Assignment
Return every line from the one with "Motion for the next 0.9" through the one with "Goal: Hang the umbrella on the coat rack", inclusive, exactly as it appears below.

Data
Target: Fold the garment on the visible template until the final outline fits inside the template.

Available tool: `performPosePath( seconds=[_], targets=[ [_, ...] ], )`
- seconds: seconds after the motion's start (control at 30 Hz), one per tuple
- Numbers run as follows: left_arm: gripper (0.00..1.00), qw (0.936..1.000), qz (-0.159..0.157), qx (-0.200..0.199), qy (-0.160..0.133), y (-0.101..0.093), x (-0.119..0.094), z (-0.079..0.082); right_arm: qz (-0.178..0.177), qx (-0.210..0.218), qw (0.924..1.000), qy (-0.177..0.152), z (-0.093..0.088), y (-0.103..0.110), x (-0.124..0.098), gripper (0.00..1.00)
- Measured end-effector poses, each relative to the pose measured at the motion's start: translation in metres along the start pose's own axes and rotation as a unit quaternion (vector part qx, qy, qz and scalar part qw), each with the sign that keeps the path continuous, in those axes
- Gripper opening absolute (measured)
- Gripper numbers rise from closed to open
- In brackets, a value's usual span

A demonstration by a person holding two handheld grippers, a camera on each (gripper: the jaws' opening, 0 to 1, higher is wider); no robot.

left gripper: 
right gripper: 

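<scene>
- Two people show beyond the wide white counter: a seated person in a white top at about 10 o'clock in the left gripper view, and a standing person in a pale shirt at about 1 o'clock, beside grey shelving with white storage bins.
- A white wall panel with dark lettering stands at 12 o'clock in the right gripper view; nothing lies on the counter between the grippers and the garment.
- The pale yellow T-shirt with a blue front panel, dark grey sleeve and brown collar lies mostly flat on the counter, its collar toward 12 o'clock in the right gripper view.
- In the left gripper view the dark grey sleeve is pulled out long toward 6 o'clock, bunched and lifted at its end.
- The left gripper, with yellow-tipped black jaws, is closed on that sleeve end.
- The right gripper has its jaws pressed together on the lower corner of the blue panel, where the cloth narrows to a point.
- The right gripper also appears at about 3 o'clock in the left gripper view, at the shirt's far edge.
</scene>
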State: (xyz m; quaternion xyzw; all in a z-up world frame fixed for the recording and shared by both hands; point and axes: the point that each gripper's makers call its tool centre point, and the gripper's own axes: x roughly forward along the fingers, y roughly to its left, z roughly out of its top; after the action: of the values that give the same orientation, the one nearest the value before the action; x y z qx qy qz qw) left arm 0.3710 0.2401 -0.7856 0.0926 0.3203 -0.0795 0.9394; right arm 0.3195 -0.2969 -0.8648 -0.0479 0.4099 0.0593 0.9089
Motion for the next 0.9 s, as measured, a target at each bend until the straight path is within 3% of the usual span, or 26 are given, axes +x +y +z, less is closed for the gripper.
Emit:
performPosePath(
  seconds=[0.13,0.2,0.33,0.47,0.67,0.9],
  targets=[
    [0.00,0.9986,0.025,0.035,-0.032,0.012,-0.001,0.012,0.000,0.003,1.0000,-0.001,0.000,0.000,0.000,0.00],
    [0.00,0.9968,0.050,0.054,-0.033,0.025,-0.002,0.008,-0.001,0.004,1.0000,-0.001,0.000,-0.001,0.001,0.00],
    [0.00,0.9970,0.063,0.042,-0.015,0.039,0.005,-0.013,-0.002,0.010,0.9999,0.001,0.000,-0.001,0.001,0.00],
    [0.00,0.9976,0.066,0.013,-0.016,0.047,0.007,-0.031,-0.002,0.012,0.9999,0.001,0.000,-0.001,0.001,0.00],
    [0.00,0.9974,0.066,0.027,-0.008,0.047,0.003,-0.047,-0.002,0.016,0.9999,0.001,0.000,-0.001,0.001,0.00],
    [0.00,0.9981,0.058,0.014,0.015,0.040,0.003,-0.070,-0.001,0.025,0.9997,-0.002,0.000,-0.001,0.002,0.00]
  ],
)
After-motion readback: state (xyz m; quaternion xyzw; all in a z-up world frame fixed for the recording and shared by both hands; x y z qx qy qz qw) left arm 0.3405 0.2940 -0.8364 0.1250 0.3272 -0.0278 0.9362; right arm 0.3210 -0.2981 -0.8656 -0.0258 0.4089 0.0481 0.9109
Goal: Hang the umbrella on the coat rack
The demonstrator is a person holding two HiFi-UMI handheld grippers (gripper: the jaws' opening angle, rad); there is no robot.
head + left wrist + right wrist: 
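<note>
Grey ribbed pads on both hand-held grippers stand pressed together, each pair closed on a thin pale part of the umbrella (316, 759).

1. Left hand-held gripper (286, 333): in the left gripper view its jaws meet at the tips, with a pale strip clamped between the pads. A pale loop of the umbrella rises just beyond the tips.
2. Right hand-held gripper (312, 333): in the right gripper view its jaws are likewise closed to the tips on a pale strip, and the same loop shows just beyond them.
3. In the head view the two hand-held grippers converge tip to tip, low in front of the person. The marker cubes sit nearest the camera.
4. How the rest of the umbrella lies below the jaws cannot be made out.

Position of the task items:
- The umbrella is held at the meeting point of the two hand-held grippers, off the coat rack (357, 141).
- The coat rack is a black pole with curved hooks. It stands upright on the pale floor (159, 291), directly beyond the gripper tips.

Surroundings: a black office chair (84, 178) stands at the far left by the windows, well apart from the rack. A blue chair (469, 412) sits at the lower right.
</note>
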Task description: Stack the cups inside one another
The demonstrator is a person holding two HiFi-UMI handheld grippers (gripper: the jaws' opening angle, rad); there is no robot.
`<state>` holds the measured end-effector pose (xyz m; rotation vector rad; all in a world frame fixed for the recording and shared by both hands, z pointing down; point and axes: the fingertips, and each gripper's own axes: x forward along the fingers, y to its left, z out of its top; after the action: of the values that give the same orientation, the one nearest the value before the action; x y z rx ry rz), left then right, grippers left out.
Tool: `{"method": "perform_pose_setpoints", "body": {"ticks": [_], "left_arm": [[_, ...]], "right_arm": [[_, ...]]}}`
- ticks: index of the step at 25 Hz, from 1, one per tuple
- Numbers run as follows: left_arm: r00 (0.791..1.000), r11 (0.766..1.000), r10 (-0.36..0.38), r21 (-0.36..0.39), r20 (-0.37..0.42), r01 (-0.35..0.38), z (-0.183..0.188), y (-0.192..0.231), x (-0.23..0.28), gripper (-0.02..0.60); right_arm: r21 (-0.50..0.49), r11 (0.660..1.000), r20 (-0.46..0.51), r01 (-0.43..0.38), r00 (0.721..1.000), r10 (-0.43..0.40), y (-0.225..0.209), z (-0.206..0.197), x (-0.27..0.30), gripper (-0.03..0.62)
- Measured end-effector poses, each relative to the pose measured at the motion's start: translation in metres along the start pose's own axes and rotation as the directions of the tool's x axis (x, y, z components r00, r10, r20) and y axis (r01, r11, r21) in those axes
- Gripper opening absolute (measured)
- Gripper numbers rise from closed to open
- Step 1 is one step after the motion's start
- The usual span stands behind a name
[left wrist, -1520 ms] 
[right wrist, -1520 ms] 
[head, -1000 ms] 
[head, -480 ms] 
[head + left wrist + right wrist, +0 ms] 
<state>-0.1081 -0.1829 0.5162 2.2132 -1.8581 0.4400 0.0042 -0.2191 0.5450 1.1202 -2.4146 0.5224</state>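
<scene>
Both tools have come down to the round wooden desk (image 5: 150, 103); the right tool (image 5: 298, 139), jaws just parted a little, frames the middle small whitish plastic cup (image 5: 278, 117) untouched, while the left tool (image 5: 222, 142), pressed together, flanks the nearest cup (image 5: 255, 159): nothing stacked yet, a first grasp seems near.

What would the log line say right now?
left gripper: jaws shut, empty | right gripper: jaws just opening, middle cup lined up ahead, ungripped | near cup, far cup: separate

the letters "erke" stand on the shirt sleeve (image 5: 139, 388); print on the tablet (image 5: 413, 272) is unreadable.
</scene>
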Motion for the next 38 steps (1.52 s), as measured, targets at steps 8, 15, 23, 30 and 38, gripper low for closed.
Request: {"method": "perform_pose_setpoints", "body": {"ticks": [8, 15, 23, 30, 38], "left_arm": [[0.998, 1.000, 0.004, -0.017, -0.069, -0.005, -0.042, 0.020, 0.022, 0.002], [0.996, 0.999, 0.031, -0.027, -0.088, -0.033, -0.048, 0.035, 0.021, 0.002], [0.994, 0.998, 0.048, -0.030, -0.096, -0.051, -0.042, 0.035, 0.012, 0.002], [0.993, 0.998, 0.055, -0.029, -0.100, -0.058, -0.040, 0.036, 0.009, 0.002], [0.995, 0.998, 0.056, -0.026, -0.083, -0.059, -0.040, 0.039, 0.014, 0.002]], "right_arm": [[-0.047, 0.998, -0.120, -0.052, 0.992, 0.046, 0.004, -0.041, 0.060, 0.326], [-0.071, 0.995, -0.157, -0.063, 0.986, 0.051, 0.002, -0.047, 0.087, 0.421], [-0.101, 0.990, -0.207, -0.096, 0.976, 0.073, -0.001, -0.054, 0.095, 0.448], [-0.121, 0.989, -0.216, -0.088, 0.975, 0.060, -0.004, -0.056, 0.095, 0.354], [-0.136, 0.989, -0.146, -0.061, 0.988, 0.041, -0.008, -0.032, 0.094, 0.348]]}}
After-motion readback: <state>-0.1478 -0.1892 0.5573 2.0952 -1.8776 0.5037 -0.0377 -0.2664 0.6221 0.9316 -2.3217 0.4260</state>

Task output
Motion for the next 0.9 s, as measured, a target at each bend until the straight path is within 3% of the usual span, or 26 are given, axes +x +y +z, less is closed for the gripper.
Emit:
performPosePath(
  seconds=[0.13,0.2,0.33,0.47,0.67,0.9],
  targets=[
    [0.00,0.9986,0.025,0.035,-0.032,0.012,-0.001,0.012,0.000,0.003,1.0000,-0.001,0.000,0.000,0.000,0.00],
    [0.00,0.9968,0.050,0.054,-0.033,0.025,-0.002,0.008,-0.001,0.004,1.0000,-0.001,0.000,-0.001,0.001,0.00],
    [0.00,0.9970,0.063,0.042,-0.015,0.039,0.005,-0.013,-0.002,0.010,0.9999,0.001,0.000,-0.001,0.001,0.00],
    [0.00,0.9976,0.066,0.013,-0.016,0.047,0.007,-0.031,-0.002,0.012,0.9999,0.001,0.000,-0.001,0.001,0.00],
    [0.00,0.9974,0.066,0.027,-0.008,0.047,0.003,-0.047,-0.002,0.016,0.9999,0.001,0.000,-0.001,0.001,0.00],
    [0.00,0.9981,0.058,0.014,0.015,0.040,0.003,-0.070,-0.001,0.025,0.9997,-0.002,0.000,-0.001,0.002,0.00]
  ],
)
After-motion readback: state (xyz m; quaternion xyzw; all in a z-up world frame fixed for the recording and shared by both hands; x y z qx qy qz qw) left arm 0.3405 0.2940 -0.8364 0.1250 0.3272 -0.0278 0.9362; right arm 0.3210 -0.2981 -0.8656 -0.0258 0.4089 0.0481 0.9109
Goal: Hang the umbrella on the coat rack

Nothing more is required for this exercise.